TEMPO.CO, Amsterdam - Memperingati 50 tahun peristiwa 1965, gabungan organisasi kemanusiaan di Belanda dan Universitas California mengadakan simposium bertajuk “1965 today. Living with the Indonesian Killings”. Acara digelar selama dua hari yang dimulai hari ini, 1-2 Oktober 2015.
Tak kurang dari 60 orang hadir dalam simposium yang diadakan di Het Ketelhuis-Amsterdam. Mereka terdiri dari para pegiat hak asasi manusia, mahasiswa, akademikus, dan juga masyarakat umum yang tertarik dengan peristiwa 1965.
Acara dibuka dengan pemutaran sejumlah film yang tentu saja terkait dengan peristiwa 1965. Beberapa film serial dokumenter yang ditayangkan di televisi Belanda 1969 berjudul Millstone around the authorities neck: a prison in Indonesia (VARA-salah satu saluran televisi di Belanda)
Peter Keppy, seorang peneliti senior dan juga akademikus dari NIOD, dalam pembukaannya mengatakan berbagai kegiatan ini untuk menambah daya kritis orang tentang apa yang bisa dibuat media visual dan apa yang tidak. Di samping juga menekankan pentingnya memperluas wawasan tentang apa yang terjadi pada 1965-1966 dan dampaknya yang terus-menerus bagi masyarakat Indonesia dan juga bagi dunia barat.

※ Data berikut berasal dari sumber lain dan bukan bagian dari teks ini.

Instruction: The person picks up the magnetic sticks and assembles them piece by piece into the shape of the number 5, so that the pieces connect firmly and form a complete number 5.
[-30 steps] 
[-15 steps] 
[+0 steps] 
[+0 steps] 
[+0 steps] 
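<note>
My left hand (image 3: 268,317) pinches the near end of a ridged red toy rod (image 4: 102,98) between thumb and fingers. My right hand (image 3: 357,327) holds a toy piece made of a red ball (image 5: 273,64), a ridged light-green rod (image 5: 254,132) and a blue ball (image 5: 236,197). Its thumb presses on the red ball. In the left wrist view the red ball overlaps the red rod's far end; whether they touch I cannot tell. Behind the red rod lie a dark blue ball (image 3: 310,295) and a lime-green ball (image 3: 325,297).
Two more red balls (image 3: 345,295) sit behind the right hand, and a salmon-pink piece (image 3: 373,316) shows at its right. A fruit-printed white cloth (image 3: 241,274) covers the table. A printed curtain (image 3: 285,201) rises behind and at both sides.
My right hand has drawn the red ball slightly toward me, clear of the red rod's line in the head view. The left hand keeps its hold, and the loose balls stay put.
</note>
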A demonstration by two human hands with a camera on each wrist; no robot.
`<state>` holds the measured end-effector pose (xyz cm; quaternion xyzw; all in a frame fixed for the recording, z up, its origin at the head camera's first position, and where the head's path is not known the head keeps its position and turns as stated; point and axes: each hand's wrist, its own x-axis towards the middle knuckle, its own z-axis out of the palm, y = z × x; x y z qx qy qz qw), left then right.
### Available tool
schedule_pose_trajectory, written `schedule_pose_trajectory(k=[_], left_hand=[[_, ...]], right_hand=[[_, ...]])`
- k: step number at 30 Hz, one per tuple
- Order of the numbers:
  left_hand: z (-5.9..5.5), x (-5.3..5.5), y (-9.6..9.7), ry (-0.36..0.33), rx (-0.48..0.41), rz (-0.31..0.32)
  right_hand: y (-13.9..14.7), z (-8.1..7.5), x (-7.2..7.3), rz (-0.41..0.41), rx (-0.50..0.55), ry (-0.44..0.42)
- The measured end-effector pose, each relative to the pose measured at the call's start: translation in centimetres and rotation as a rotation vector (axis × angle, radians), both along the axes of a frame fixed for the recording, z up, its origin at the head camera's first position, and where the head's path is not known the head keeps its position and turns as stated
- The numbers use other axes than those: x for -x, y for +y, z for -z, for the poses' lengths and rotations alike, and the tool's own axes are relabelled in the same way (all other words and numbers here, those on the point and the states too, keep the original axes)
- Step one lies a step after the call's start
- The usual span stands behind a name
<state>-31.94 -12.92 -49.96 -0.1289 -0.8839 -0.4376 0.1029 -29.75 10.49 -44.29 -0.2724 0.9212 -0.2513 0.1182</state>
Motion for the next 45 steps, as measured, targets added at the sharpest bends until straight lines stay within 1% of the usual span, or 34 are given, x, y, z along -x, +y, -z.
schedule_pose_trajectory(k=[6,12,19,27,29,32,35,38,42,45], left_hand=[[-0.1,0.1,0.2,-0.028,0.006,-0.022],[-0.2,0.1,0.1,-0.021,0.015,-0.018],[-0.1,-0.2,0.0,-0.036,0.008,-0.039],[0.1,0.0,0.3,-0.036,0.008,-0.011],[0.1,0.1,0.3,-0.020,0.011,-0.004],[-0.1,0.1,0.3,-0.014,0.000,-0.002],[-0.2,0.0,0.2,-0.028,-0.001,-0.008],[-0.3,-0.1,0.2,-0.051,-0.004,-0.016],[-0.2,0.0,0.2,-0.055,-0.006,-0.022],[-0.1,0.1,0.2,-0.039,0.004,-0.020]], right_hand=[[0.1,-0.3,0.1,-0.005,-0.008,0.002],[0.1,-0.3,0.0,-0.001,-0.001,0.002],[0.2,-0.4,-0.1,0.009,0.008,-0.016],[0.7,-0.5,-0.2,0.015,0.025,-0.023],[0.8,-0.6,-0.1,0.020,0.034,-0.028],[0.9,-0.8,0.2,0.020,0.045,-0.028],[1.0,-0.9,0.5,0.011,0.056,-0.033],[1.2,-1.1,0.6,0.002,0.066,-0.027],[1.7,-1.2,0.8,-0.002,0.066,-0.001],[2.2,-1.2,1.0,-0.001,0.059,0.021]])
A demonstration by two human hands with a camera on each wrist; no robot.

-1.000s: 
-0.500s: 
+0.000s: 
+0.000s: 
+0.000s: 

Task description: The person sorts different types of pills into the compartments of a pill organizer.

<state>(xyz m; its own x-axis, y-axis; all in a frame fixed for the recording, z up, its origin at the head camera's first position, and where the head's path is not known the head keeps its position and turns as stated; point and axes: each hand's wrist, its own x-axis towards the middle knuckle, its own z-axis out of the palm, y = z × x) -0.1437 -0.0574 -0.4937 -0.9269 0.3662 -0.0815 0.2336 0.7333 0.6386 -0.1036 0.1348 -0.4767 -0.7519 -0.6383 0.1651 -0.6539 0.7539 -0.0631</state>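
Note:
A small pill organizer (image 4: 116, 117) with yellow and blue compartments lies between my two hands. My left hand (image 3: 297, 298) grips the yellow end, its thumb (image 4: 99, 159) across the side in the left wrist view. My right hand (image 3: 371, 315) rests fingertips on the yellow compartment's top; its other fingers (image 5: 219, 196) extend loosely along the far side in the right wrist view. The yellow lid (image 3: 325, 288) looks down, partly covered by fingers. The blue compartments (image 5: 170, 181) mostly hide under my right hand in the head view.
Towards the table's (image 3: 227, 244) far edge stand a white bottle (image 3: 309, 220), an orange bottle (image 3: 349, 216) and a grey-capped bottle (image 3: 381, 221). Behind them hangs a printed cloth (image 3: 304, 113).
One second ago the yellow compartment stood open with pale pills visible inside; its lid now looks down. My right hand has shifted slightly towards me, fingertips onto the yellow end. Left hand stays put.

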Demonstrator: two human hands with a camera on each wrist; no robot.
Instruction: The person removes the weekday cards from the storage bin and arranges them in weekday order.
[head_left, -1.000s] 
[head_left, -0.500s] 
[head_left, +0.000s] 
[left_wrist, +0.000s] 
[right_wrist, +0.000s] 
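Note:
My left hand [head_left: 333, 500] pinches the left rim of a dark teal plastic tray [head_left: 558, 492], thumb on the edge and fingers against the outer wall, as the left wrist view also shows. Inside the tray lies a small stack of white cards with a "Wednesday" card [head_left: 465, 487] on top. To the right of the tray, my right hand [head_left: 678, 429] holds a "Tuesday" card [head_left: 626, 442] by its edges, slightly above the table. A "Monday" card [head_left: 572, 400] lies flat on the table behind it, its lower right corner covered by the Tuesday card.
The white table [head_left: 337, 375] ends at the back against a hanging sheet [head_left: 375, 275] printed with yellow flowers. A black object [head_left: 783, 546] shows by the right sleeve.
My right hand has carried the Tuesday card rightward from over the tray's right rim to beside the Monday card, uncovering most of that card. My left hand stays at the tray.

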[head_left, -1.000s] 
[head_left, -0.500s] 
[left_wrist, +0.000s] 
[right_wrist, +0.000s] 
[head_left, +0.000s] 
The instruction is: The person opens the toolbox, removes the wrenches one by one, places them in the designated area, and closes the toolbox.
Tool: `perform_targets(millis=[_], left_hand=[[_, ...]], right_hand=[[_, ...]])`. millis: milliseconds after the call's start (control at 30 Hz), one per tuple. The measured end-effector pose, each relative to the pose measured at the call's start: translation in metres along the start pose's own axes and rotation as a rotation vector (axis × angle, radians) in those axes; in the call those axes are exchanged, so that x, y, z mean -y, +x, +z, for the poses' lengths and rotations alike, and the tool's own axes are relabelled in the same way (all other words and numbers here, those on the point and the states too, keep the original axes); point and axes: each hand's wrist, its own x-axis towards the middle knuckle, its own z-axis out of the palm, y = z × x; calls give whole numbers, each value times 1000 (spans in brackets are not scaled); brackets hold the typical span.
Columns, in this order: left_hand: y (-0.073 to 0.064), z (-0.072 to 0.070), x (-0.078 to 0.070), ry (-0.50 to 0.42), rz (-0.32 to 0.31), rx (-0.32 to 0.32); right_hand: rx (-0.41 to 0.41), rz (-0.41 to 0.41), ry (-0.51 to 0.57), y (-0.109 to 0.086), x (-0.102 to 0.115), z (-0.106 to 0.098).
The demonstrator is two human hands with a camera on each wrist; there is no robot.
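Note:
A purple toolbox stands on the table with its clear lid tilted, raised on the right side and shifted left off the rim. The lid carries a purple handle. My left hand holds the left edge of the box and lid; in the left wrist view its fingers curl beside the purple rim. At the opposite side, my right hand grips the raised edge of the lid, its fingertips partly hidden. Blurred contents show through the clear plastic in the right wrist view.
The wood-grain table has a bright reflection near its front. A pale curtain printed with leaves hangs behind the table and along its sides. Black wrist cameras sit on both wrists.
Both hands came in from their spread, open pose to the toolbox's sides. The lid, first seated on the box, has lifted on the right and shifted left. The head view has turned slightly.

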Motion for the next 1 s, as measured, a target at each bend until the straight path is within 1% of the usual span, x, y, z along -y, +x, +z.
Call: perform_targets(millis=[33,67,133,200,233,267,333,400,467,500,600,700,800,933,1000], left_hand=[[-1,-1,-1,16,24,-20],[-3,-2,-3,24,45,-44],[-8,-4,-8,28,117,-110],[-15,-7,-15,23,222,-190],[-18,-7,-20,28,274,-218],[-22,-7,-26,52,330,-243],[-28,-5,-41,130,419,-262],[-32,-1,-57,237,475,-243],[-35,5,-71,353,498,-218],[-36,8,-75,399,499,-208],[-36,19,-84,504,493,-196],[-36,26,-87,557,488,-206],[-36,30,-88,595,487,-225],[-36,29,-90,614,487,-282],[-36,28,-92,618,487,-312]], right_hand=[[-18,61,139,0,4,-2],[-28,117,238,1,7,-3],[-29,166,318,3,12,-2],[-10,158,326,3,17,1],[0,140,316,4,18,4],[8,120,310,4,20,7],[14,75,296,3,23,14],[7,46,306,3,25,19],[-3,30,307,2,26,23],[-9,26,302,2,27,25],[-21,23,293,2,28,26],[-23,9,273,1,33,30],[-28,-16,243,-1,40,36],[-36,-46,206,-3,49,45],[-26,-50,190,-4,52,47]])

Ariel Hariyanto sebagai pembicara yang khusus diundang pada acara pembukaan mengatakan tantangan saat ini bukan lagi mencari siapa yang salah, atau siapa yang bertanggung jawab, dan siapa yang harus dihukum atau siapa dalang peristiwa ini. Tetapi yang menjadi tantangan bagi dirinya dan juga para aktivis dan akademikus saat ini adalah bagaimana peristiwa 1965 ini bisa diketahui generasi muda saat ini.
"Generasi saya dan para aktivis kemanusiaan yang ada sekarang ini nantinya kan sudah habis masanya. Kita-kita ini akan meninggal dunia, apakah kita masih akan berkutat dalam hal-hal yang sama? Dan membiarkan persoalan ini lenyap? “ kata Ariel.
Ini akan menjadi kritik juga bagi generasi tua yang berkutat dengan persoalan 1965 agar juga mau dan mampu menularkan semangat bahwa peristiwa ini tidak lagi boleh terulang.
“Coba aja sekarang tanya apakah masih ada anak muda yang tahu atau bahkan tertarik dengan sejarah, termasuk peristiwa 65 ini? Saya rasa tidak. Karena buku Pramoedya Ananta aja laris terjual, banyak juga film-film bertema sejarah yang saat ini diputar di bioskop."
Artinya, Ariel melanjutkan, saat ini tinggal bagaimana generasi tua bisa menyampaikan apa yang terjadi pada 1965 dengan cara mereka, dengan gaya mereka dan dengan bahasa yang mereka pakai.